Let’s say that the end result of that pipeline is two cleaned tables, derived from the three tables of messy, external data that we started with.

Boom. Functioning data pipeline.

Deeper, wider, and thicker

What happens next? Answer: the DAG grows.

When people trust a source of information, they tend to ask more questions of it. When the same questions have repeated value, their supporting DAGs tend to grow---in three specific ways.

First, they grow deeper. As soon as we've got that nice clean, normalized data, someone is going to ask to see it. In the simplest case, this could be a one-off query. If it’s made repeatable, those queries probably become dashboards or reports.

For the sake of this example, let’s say you end up building four dashboards on top of the initial cleaned table.

Second, data systems grow by getting wider--by adding additional data sources. Of course, each of these will need their own ELT as well. And then new data products will be built on top of those nodes in the DAG.

For our example, let’s say that this leads to 2 new ingested sources, and 2 normalized tables. On top of that, we build an alerting system with three types of alerts at the bottom of the DAG.

The third way that data systems grow is by getting thicker. In our example, it won’t be long before users start asking to add alerts that use some of the same data as the dashboards, and add dashboards that report on the alerting system.

Saying that DAGs “grow thicker,” is the same as saying that they become more interconnected. When you map this out visually for actual DAGs, they usually turn into messy-looking hairballs, fast.

The thing is, that messy-looking interconnectedness is often the whole point of the data system. Breaking down information silos, sharing data, creating more contextually aware decision support systems---this is the work that data teams are paid to do.

Downstream consequences

We’ve now sketched out most of the main causes for compounding maintenance burden in data pipelines. There’s one last piece: downstream consequences.

Because data flows through the DAG, changes in the upstream DAG can affect the behavior of the downstream DAG. Even seemingly small changes can have large, unexpected consequences.

For example, changing an upstream table to allow null values could change the denominator in important downstream calculations. Perversely, adding null values might not have any impact on the numerator---which means that many reports based on exactly the same tables and columns might not be affected.

Another example: suppose an upstream logging team changes the enumerated values assigned to certain types of logs. If those values were being used to trigger alerts and the alerting system isn’t updated at the same time, you might suddenly find yourself responding to lots of false alarms.
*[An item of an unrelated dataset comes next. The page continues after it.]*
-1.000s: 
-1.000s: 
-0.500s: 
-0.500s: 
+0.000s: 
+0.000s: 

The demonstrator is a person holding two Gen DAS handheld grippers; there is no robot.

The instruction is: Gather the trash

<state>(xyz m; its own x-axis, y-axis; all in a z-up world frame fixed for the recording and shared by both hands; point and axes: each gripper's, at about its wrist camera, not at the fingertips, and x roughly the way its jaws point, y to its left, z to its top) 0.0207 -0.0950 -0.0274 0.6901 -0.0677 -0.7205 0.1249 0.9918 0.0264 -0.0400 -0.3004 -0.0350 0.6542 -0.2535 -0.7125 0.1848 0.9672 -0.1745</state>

More subtly, if the values were being used as inputs in a machine learning model, the model might silently start generating bad predictions. Depending on the type of model and how much weight was assigned to the affected variables, the impact on predictive accuracy could be large or small, widespread or concentrated in a few cases.
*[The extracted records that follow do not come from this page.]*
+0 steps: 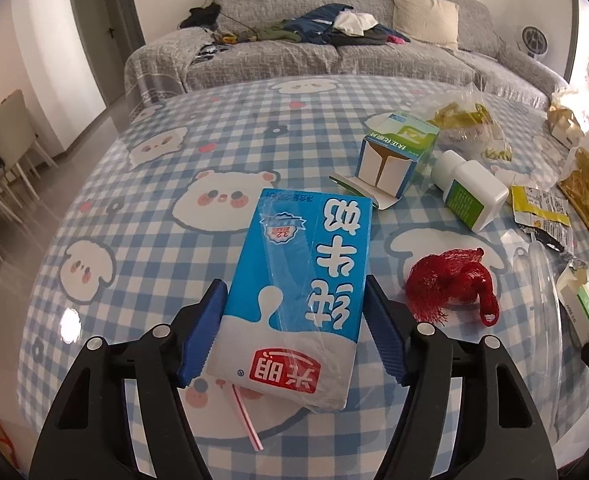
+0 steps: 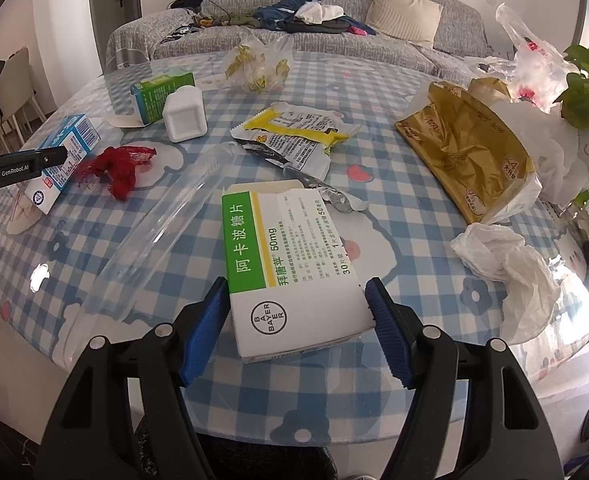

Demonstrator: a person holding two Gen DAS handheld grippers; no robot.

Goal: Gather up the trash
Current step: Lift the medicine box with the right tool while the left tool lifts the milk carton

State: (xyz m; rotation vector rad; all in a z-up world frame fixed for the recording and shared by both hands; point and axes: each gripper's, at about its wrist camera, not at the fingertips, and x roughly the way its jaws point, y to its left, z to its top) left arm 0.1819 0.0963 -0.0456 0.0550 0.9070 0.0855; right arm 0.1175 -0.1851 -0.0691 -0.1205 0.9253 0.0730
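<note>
My left gripper is shut on a blue milk carton with a pink straw, held just above the checked tablecloth. The carton and the left gripper's finger also show at the left of the right wrist view. My right gripper is shut on a white and green medicine box. A red net bag lies right of the carton; it also shows in the right wrist view.
On the table lie an open green and white box, a white bottle, a yellow wrapper, a clear plastic tube, a gold bag, crumpled white plastic and a plant. A grey sofa stands behind.
</note>
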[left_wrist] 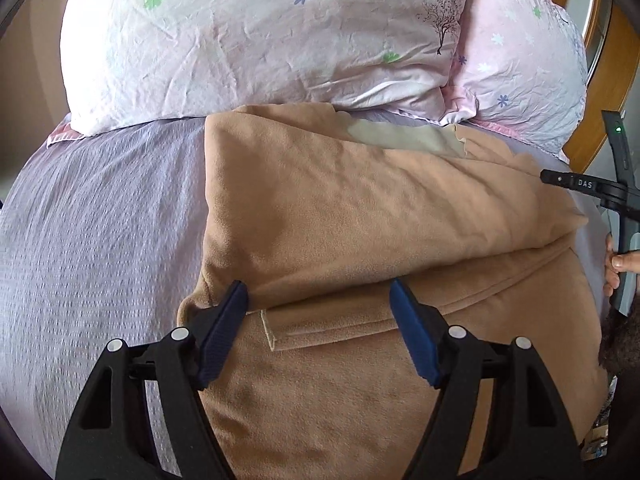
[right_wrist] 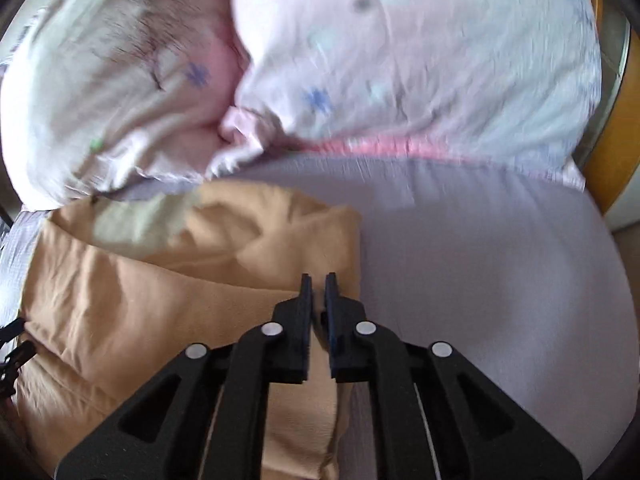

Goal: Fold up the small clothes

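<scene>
Tan garment lies folded mid-frame on the lavender bedsheet, below two floral pillows. Left gripper spread wide over its fold. Right gripper nearly closed at garment's right edge; pinch unclear.

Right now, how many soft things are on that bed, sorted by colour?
Tan: 1, the garment
Pale pink, flower-printed: 2, the left pillow and the right pillow
Lilac: 1, the bedsheet
Total: 4
</scene>
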`<state>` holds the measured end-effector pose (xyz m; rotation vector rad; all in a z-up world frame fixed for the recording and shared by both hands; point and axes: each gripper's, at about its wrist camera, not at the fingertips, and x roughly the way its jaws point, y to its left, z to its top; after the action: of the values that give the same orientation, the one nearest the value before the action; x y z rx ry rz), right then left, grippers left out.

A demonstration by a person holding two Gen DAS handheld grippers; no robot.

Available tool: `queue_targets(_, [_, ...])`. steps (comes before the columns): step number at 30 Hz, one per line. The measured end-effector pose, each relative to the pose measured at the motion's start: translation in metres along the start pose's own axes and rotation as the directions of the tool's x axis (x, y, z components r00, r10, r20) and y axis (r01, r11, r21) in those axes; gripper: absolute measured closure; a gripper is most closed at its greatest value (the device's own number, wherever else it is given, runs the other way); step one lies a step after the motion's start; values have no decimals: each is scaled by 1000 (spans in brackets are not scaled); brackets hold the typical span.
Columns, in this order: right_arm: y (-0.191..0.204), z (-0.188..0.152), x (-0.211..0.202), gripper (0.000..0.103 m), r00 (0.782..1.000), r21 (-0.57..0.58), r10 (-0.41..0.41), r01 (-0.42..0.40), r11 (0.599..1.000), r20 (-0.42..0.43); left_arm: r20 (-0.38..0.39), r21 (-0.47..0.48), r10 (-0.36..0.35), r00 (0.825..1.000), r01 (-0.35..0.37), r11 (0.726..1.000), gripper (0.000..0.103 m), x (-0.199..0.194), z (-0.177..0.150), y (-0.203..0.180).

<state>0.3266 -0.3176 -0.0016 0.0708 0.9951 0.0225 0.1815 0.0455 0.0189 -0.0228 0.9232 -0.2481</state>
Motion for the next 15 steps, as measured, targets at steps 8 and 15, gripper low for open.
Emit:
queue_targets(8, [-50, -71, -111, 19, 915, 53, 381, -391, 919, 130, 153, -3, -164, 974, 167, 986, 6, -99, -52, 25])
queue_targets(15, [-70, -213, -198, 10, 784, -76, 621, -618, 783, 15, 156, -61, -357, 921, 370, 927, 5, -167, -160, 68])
All of these types of problems have a few things in common:

Upstream changes can have unexpected downstream consequences.
Unintended consequences don’t necessarily show up in nodes immediately adjacent to where the change was made. They can skip levels and show up much deeper in the DAG
Unintended consequences can cascade to cause additional havoc further downstream in your DAG.
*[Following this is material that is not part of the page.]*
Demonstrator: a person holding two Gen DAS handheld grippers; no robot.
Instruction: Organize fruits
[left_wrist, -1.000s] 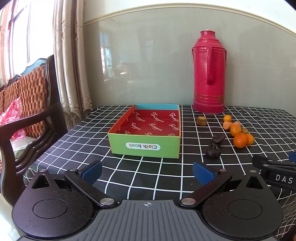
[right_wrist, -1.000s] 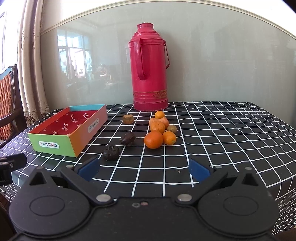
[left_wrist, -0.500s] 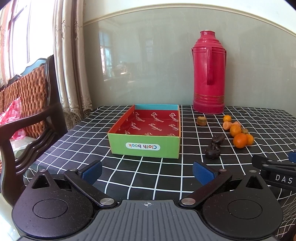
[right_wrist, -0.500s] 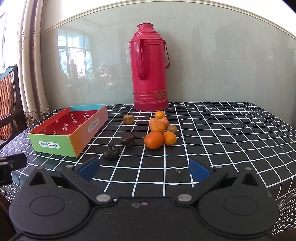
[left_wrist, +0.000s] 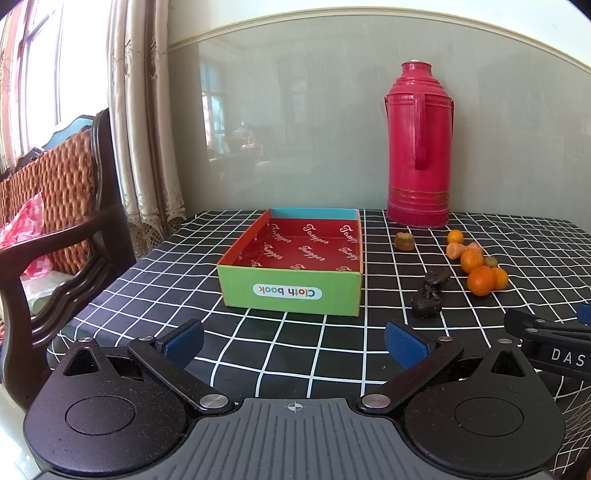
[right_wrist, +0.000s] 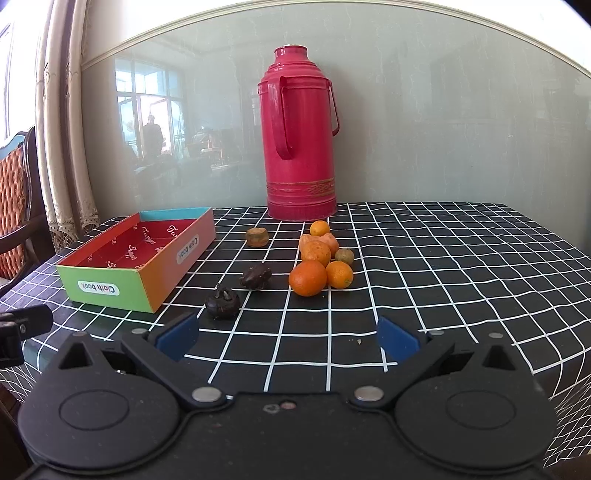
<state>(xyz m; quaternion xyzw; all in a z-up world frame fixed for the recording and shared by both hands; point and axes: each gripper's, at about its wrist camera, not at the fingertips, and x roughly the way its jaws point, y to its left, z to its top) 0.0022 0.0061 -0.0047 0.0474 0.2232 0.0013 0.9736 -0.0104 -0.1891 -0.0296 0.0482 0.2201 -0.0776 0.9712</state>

A quasi-proof for compounding maintenance cost

Putting all of this together, we can start to understand why the cost of maintenance compounds.

The cost of maintenance is directly tied to the probability of downstream consequences of upstream changes in the DAG.
The probability of unintended consequences is a joint function of the number of nodes in the DAG, the density of edges in the DAG, and the frequency of changes in the upstream DAG.

Both of these factors tend to increase as DAGs grow. Which is why the probability of downstream consequences and the cost of maintenance increase as a super-linear function of the size of the DAG.

Recap

Okay, this is a good breaking point. In a followup article, I’ll get into more details about how DAG maintenance plays out in practice, especially when data flows cross team boundaries and downstream consequences of changing DAGs surface at unexpected moments.

This blog was originally written by Abe Gong here: https://greatexpectations.io/blog/deeper-wider-thicker/

Your data tests failed! Now what?

Kyle Eaton — Mon, 09 Nov 2020 19:41:37 +0000

Congratulations, you’ve successfully implemented data testing in your pipeline! Whether that’s using an off-the-shelf tool or home-cooked validation code, you know that securing your data through data testing is absolutely crucial to ensuring high-quality reliable data insights, and you’ve taken the necessary steps to get there. All your data problems are now solved and you can sleep soundly knowing that your data pipelines will be delivering beautiful, high-quality data to your stakeholders! But wait… not so fast. There’s just one detail you may have missed: What happens when your tests actually fail? Do you know how you’re going to be alerted? Is anyone monitoring the alerts? Who is in charge of responding to them? How would you be able to tell what went wrong? And… how do you fix any data issues that arise?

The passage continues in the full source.